God blessed them, and God said to them, “Be fruitful and multiply, and fill the earth and subdue it[.]
The man gave names to all cattle, and to the birds of the air, and to every animal of the field; but for the man there was not found a helper as his partner. So the LORD God caused a deep sleep to fall upon the man, and he slept; then he took one of his ribs and closed up its place with flesh. And the rib that the LORD God had taken from the man he made into a woman and brought her to the man. Then the man said,
“This at last is bone of my bones
and flesh of my flesh;
this one shall be called Woman,
for out of Man this one was taken.
But the serpent said to the woman, “You will not die; for God knows that when you eat of it your eyes will be opened, and you will be like God, knowing good and evil.” So when the woman saw that the tree was good for food, and that it was a delight to the eyes, and that the tree was to be desired to make one wise, she took of its fruit and ate; and she also gave some to her husband, who was with her, and he ate.

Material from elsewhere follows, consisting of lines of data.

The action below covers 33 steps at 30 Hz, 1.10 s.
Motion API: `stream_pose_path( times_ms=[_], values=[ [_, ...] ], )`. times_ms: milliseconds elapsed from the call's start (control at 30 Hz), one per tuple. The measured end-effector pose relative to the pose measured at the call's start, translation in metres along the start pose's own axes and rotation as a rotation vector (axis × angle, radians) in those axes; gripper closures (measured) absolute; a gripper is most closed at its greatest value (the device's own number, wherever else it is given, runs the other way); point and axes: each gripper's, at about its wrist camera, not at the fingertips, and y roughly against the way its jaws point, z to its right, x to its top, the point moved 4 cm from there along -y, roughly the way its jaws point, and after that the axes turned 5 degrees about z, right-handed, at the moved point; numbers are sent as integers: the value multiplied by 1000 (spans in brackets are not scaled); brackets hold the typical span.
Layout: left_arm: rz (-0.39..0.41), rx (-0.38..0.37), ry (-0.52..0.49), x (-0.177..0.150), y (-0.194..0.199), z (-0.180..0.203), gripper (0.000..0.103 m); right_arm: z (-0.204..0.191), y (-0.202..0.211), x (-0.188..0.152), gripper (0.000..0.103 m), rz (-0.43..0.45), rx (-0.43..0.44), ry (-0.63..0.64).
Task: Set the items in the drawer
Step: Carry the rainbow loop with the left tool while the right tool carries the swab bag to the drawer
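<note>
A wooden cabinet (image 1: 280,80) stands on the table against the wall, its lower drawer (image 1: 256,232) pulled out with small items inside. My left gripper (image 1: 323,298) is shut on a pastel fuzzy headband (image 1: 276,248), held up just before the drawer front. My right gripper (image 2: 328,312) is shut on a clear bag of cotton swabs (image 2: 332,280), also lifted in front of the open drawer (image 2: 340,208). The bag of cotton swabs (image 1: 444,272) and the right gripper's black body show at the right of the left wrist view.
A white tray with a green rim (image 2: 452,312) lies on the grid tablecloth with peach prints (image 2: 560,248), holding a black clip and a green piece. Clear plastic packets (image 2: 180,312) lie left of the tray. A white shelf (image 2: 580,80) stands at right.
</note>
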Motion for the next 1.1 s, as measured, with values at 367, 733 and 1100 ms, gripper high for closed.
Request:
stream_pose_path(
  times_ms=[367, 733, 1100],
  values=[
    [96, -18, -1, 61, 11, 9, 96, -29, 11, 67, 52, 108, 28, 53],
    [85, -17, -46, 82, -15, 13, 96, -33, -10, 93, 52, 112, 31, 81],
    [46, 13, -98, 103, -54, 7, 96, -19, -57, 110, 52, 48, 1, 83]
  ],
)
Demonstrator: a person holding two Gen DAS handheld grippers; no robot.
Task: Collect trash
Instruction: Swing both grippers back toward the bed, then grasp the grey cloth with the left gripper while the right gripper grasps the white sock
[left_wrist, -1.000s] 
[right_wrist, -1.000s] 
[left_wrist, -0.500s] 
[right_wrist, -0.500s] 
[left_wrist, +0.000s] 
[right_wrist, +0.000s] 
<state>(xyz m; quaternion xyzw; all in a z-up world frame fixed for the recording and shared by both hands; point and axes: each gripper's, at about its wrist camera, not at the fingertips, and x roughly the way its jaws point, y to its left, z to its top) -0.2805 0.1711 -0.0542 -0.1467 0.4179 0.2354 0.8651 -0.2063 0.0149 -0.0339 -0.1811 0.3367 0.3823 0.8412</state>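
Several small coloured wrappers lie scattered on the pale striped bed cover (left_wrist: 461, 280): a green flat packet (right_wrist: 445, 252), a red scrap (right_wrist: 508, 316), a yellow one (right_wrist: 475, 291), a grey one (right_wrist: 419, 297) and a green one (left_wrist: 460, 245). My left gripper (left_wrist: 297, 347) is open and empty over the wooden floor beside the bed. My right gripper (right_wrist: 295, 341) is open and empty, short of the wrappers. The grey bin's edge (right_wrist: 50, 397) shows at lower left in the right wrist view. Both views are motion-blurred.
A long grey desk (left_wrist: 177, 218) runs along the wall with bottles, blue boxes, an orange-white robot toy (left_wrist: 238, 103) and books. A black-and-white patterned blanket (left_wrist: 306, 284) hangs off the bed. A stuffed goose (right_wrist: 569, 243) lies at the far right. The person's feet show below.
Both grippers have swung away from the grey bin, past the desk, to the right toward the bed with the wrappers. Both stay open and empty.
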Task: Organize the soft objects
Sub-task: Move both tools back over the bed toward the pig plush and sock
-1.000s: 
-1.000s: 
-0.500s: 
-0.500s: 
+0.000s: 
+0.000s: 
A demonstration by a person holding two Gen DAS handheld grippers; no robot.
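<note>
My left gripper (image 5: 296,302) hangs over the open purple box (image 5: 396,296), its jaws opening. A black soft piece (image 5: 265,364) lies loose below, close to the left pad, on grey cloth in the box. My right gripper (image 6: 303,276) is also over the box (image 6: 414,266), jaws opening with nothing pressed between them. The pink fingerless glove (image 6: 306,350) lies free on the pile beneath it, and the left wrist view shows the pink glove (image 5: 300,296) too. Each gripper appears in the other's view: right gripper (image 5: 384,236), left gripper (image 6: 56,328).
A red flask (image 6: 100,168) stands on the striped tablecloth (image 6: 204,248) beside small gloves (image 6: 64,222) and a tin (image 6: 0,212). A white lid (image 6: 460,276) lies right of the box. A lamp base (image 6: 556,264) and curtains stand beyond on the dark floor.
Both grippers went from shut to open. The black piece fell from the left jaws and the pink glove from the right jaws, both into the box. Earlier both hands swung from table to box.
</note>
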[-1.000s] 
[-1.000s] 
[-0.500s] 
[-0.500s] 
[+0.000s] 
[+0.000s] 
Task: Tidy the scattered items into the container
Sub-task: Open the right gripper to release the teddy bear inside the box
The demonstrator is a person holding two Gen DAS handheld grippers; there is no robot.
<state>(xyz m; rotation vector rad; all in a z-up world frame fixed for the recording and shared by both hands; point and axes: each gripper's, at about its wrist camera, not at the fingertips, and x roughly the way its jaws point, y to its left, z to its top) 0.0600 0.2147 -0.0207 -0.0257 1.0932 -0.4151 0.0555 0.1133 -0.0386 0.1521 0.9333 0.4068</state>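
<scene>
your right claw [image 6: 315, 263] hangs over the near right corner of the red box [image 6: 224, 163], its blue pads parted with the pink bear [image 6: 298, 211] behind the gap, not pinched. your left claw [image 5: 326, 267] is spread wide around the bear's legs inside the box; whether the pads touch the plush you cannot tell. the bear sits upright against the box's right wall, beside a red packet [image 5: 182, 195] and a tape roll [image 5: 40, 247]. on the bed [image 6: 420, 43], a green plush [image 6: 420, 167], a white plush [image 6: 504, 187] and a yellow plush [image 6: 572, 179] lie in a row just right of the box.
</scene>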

Then the eyes of both were opened, and they knew that they were naked; and they sewed fig leaves together and made loincloths for themselves.
The LORD God said to the serpent,
“Because you have done this,
cursed are you among all animals
and among all wild creatures;
upon your belly you shall go,
and dust you shall eat
all the days of your life.
I will put enmity between you and the woman,
and between your offspring and hers;
he will strike your head,
and you will strike his heel.”
Now Abraham and Sarah were old, advanced in age; it had ceased to be with Sarah after the manner of women. So Sarah laughed to herself, saying, “After I have grown old, and my husband is old, shall I have pleasure?” The Lord said to Abraham, “Why did Sarah laugh, and say, ‘Shall I indeed bear a child, now that I am old?’ Is anything too wonderful for the Lord? At the set time I will return to you, in due season, and Sarah shall have a son.” But Sarah denied, saying, “I did not laugh”; for she was afraid. He said, “Oh yes, you did laugh.”
When Rachel saw that she bore Jacob no children, she envied her sister; and she said to Jacob, “Give me children, or I shall die!” Jacob became very angry with Rachel and said, “Am I in the place of God, who has withheld from you the fruit of the womb?” […]
Then God remembered Rachel, and God heeded her and opened her womb. She conceived and bore a son, and said, “God has taken away my reproach”; and she named him Joseph, saying, “May the Lord add to me another son!”